Task prompt: Using the records below, quote only the span that opens with the line containing "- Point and" and closes with the line containing "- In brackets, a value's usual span", exactly and inclusively.

Data:
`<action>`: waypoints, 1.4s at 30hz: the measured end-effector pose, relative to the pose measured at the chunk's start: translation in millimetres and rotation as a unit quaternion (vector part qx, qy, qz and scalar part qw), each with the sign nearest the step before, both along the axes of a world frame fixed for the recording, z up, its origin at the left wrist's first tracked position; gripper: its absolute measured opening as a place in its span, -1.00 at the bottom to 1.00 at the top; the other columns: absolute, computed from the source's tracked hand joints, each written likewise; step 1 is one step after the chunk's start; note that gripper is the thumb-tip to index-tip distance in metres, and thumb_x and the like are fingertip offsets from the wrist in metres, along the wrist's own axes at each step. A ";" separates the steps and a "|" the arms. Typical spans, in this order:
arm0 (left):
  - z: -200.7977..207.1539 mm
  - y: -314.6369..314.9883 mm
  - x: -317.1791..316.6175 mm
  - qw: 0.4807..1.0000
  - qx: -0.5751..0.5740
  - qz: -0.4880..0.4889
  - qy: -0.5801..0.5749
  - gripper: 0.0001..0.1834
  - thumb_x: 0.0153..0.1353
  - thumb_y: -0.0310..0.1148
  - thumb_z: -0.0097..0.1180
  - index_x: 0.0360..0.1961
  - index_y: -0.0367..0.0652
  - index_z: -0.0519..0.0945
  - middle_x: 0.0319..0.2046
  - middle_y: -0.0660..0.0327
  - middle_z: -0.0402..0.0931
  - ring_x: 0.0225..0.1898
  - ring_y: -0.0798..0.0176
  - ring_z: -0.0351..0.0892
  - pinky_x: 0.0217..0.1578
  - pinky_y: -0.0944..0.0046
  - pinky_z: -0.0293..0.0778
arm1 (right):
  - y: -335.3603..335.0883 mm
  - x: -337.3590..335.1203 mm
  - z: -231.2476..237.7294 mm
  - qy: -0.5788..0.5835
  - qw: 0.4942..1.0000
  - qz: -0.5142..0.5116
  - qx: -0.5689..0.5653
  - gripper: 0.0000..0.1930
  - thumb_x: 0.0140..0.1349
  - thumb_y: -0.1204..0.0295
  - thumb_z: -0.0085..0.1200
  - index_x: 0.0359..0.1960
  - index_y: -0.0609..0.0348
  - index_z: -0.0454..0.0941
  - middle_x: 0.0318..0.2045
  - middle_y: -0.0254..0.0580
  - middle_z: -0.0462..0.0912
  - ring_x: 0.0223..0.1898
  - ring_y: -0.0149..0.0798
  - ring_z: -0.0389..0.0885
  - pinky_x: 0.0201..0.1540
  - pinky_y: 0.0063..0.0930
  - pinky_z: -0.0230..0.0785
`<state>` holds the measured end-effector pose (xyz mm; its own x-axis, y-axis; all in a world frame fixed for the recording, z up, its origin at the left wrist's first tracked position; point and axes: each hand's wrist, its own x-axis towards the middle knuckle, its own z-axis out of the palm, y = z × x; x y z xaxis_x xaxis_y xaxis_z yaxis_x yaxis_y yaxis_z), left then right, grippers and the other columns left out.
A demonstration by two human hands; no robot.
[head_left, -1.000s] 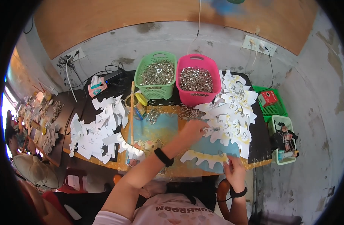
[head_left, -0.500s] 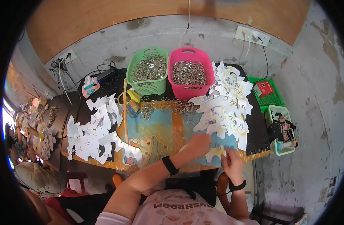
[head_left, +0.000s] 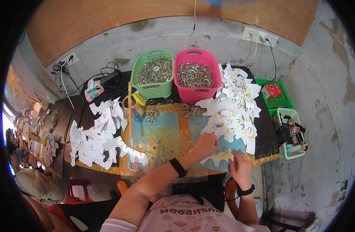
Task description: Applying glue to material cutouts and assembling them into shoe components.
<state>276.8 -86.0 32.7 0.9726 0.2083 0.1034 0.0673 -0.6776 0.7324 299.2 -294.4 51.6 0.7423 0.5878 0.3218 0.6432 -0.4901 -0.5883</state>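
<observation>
In front of me a notched white paper cut-out [head_left: 215, 161] with yellowish smears and small metal rings lies near the table's front edge. My left hand [head_left: 205, 146] is just above its left part, fingers curled together; whatever they pinch is hidden. At the cut-out's right end, my right hand [head_left: 241, 168] grips the edge between thumb and fingers. Beyond them, overlapping cut-outs with rings [head_left: 239, 104] cover the table's right side. Loose metal rings [head_left: 191, 110] lie in the middle, below a pink basket [head_left: 198, 95] and a green basket [head_left: 154, 91], both full of rings.
White cut-outs [head_left: 94, 139] are heaped on the left, beside a wooden stick [head_left: 130, 112] and tape rolls [head_left: 137, 110]. A green crate [head_left: 280, 102] and a pale basket [head_left: 293, 155] stand at the right. Another person [head_left: 40, 185] sits at the far left.
My left hand has moved slightly away from me and up off the cut-out, showing more of it and its rings. My right hand stays at its right end.
</observation>
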 end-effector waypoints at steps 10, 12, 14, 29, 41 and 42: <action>9.8 55.6 -9.4 0.954 0.207 0.212 -0.048 -0.89 -0.02 -0.47 0.12 -0.57 -0.31 0.57 -0.54 -0.05 0.54 -0.38 -0.08 0.58 -0.33 0.09 0.52 | -1.5 -1.4 -0.2 0.010 1.000 -0.001 0.020 -0.76 0.07 0.56 0.13 -0.17 0.22 0.54 -0.47 -0.10 0.47 -0.49 -0.12 0.49 -0.43 -0.34 0.36; 21.7 96.0 -23.3 0.944 0.247 0.217 0.001 -0.79 -0.04 -0.49 0.17 -0.32 -0.29 0.55 -0.38 -0.09 0.50 -0.32 -0.04 0.58 -0.27 0.10 0.56 | -2.1 -0.4 -0.7 0.005 1.000 0.001 0.021 -0.77 0.07 0.56 0.12 -0.19 0.22 0.54 -0.46 -0.11 0.46 -0.49 -0.11 0.48 -0.43 -0.34 0.35; 23.3 113.1 -36.2 0.910 0.311 0.273 -0.010 -0.79 -0.04 -0.53 0.15 -0.31 -0.31 0.54 -0.37 -0.11 0.50 -0.33 -0.02 0.58 -0.26 0.11 0.57 | -1.0 0.4 -1.9 0.007 1.000 0.008 0.022 -0.77 0.06 0.56 0.13 -0.19 0.23 0.54 -0.47 -0.11 0.45 -0.50 -0.11 0.47 -0.44 -0.34 0.34; 14.9 156.7 -62.3 0.985 0.079 0.154 -0.010 -0.82 -0.11 -0.52 0.24 -0.39 -0.25 0.64 -0.47 0.05 0.63 -0.41 0.12 0.66 -0.36 0.22 0.55 | 1.0 -2.1 3.5 0.014 1.000 0.006 0.007 -0.74 0.06 0.56 0.12 -0.16 0.23 0.54 -0.48 -0.11 0.42 -0.50 -0.10 0.45 -0.43 -0.30 0.31; 27.9 85.3 -34.4 0.988 -0.090 -0.122 0.035 -0.82 0.03 -0.50 0.22 -0.29 -0.25 0.58 -0.30 0.13 0.52 -0.27 0.27 0.60 -0.24 0.27 0.52 | 1.6 -4.1 8.3 0.015 1.000 0.002 -0.003 -0.75 0.09 0.54 0.11 -0.15 0.23 0.55 -0.46 -0.09 0.44 -0.47 -0.10 0.46 -0.39 -0.31 0.33; 28.6 78.6 -31.4 0.987 -0.068 -0.137 0.038 -0.85 0.03 -0.50 0.22 -0.32 -0.24 0.59 -0.31 0.14 0.48 -0.27 0.25 0.59 -0.25 0.26 0.52 | 1.1 -4.2 8.0 0.014 1.000 0.004 -0.001 -0.75 0.09 0.54 0.11 -0.15 0.23 0.55 -0.46 -0.09 0.45 -0.47 -0.10 0.46 -0.39 -0.30 0.34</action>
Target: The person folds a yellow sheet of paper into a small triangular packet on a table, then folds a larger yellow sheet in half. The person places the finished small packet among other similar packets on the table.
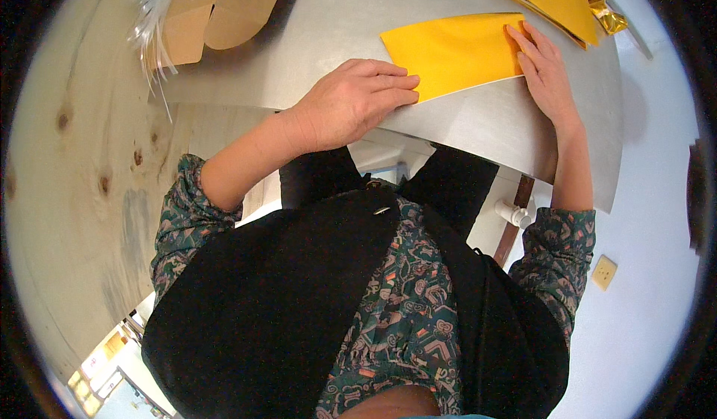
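Note:
A bright yellow sheet [459, 49] with a thin white near edge lies on the grey metal table, its far edge slightly curved. My left hand [355, 101] rests at the sheet's near left corner, fingers stretched out over it and its thumb hidden beneath the hand. At the right end, my right hand [544, 68] lies with straight, slightly parted fingertips on the sheet's edge. Both hands touch the sheet without wrapping round it. Whether the sheet is one layer or folded, I cannot tell.
A stack of yellow sheets [556, 1] lies at the far right, beside a shiny gold wrapper [609, 14]. At the far left stands an open brown cardboard box [187, 34] with clear plastic strands [155, 23]. The metal table's edge [478, 154] curves in front of me; a wooden board [89, 157] is left.

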The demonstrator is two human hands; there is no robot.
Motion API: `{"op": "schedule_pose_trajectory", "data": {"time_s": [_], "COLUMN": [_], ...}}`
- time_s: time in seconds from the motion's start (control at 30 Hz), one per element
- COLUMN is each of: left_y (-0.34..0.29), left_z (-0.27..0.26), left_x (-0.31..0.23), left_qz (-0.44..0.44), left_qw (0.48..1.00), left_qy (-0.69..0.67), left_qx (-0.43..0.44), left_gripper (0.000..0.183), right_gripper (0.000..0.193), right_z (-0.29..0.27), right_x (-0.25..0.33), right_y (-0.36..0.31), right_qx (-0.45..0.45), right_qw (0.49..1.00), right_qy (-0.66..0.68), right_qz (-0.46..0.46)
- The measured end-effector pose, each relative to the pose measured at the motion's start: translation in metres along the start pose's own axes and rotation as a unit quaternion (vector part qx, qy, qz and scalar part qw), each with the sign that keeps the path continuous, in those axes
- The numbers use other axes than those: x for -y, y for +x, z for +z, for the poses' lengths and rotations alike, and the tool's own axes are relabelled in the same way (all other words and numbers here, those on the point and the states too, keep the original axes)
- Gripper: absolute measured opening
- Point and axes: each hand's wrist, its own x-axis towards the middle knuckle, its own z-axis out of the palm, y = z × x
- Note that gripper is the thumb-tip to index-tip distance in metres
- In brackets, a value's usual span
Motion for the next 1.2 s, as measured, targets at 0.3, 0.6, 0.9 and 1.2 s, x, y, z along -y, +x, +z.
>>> {"op": "schedule_pose_trajectory", "data": {"time_s": [0.3,0.6,0.9,1.2], "left_y": [0.012,0.064,0.083,0.088], "left_z": [-0.012,-0.008,0.024,0.039], "left_x": [-0.003,0.007,0.005,0.014], "left_qz": [0.008,-0.054,-0.006,0.066], "left_qw": [0.999,0.998,0.997,0.993], "left_qy": [0.032,0.004,0.082,0.087], "left_qx": [0.022,0.039,0.014,-0.047], "left_gripper": [0.029,0.018,0.021,0.044], "right_gripper": [0.042,0.041,0.041,0.040], "right_z": [-0.003,-0.005,-0.007,-0.012], "right_x": [0.001,0.004,0.008,0.012], "right_y": [0.001,-0.001,-0.001,0.002], "right_qx": [0.007,-0.005,-0.010,-0.028], "right_qw": [1.000,1.000,1.000,0.999], "right_qy": [-0.014,0.010,0.010,0.036], "right_qz": [-0.008,0.005,0.008,0.015]}}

Your response:
- Point and axes: each hand's wrist, its own x-axis towards the middle knuckle, its own z-axis out of the palm, y = z × x
- Note that gripper is the thumb-tip to index-tip distance in metres
- In brackets, a value's usual span

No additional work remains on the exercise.